- [EXERCISE DESCRIPTION]: Exactly as they appear, output all of the entries.

++++ INFORMATION SUPPLIED ++++

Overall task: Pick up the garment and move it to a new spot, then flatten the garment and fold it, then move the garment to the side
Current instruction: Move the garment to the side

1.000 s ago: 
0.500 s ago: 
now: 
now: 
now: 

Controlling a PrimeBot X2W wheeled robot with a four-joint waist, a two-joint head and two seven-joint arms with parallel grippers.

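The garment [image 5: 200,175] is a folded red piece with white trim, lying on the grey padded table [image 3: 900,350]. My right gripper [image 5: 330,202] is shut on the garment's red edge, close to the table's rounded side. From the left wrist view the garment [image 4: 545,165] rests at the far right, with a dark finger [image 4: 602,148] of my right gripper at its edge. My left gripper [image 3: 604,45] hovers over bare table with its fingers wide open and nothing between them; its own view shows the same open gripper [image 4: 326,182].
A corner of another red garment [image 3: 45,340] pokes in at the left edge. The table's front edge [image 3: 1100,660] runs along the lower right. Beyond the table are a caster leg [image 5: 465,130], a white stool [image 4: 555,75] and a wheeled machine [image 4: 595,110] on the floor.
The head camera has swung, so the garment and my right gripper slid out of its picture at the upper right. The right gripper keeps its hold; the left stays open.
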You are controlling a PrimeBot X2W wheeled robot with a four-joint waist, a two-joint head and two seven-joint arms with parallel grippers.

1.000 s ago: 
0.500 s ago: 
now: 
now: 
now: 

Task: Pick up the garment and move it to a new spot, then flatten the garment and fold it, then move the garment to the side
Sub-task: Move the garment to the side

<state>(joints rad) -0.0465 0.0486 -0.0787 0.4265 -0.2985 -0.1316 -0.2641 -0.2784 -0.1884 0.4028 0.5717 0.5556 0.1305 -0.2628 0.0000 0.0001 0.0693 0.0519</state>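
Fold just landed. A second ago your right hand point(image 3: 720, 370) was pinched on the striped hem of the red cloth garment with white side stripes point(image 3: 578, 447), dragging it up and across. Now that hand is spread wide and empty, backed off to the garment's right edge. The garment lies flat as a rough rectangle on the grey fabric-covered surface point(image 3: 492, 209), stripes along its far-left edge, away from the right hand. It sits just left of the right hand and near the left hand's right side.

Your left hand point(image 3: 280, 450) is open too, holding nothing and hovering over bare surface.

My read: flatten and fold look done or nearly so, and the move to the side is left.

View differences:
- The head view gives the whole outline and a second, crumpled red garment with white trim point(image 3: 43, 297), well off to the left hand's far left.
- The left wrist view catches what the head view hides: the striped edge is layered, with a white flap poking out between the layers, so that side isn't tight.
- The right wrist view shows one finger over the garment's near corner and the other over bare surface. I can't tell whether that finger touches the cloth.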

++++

- [SOLUTION FOR THIS TASK]:
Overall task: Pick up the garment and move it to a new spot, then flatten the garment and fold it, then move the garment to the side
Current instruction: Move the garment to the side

1.000 s ago: 
0.500 s ago: 
now: 
now: 
now: 

Controlling a PrimeBot X2W wheeled robot with a four-joint waist, a two-joint head and two seven-joint arms with parallel grippers.

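The garment [image 5: 200,175] is a folded red piece with white trim, lying on the grey padded table [image 3: 900,350]. My right gripper [image 5: 330,202] is shut on the garment's red edge, close to the table's rounded side. From the left wrist view the garment [image 4: 545,165] rests at the far right, with a dark finger [image 4: 602,148] of my right gripper at its edge. My left gripper [image 3: 604,45] hovers over bare table with its fingers wide open and nothing between them; its own view shows the same open gripper [image 4: 326,182].
A corner of another red garment [image 3: 45,340] pokes in at the left edge. The table's front edge [image 3: 1100,660] runs along the lower right. Beyond the table are a caster leg [image 5: 465,130], a white stool [image 4: 555,75] and a wheeled machine [image 4: 595,110] on the floor.
The head camera has swung, so the garment and my right gripper slid out of its picture at the upper right. The right gripper keeps its hold; the left stays open.
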You are controlling a PrimeBot X2W wheeled robot with a four-joint waist, a two-joint head and two seven-joint arms with parallel grippers.

1.000 s ago: 
0.500 s ago: 
now: 
now: 
now: 

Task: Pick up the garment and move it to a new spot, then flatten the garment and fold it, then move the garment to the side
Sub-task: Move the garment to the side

<state>(joints rad) -0.0465 0.0486 -0.0787 0.4265 -0.2985 -0.1316 -0.2641 -0.2784 -0.1884 0.4028 0.5717 0.5556 0.1305 -0.2628 0.0000 0.0001 0.0693 0.0519</state>
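Fold just landed. A second ago your right hand point(image 3: 720, 370) was pinched on the striped hem of the red cloth garment with white side stripes point(image 3: 578, 447), dragging it up and across. Now that hand is spread wide and empty, backed off to the garment's right edge. The garment lies flat as a rough rectangle on the grey fabric-covered surface point(image 3: 492, 209), stripes along its far-left edge, away from the right hand. It sits just left of the right hand and near the left hand's right side.

Your left hand point(image 3: 280, 450) is open too, holding nothing and hovering over bare surface.

My read: flatten and fold look done or nearly so, and the move to the side is left.

View differences:
- The head view gives the whole outline and a second, crumpled red garment with white trim point(image 3: 43, 297), well off to the left hand's far left.
- The left wrist view catches what the head view hides: the striped edge is layered, with a white flap poking out between the layers, so that side isn't tight.
- The right wrist view shows one finger over the garment's near corner and the other over bare surface. I can't tell whether that finger touches the cloth.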

Output for the exercise is complete.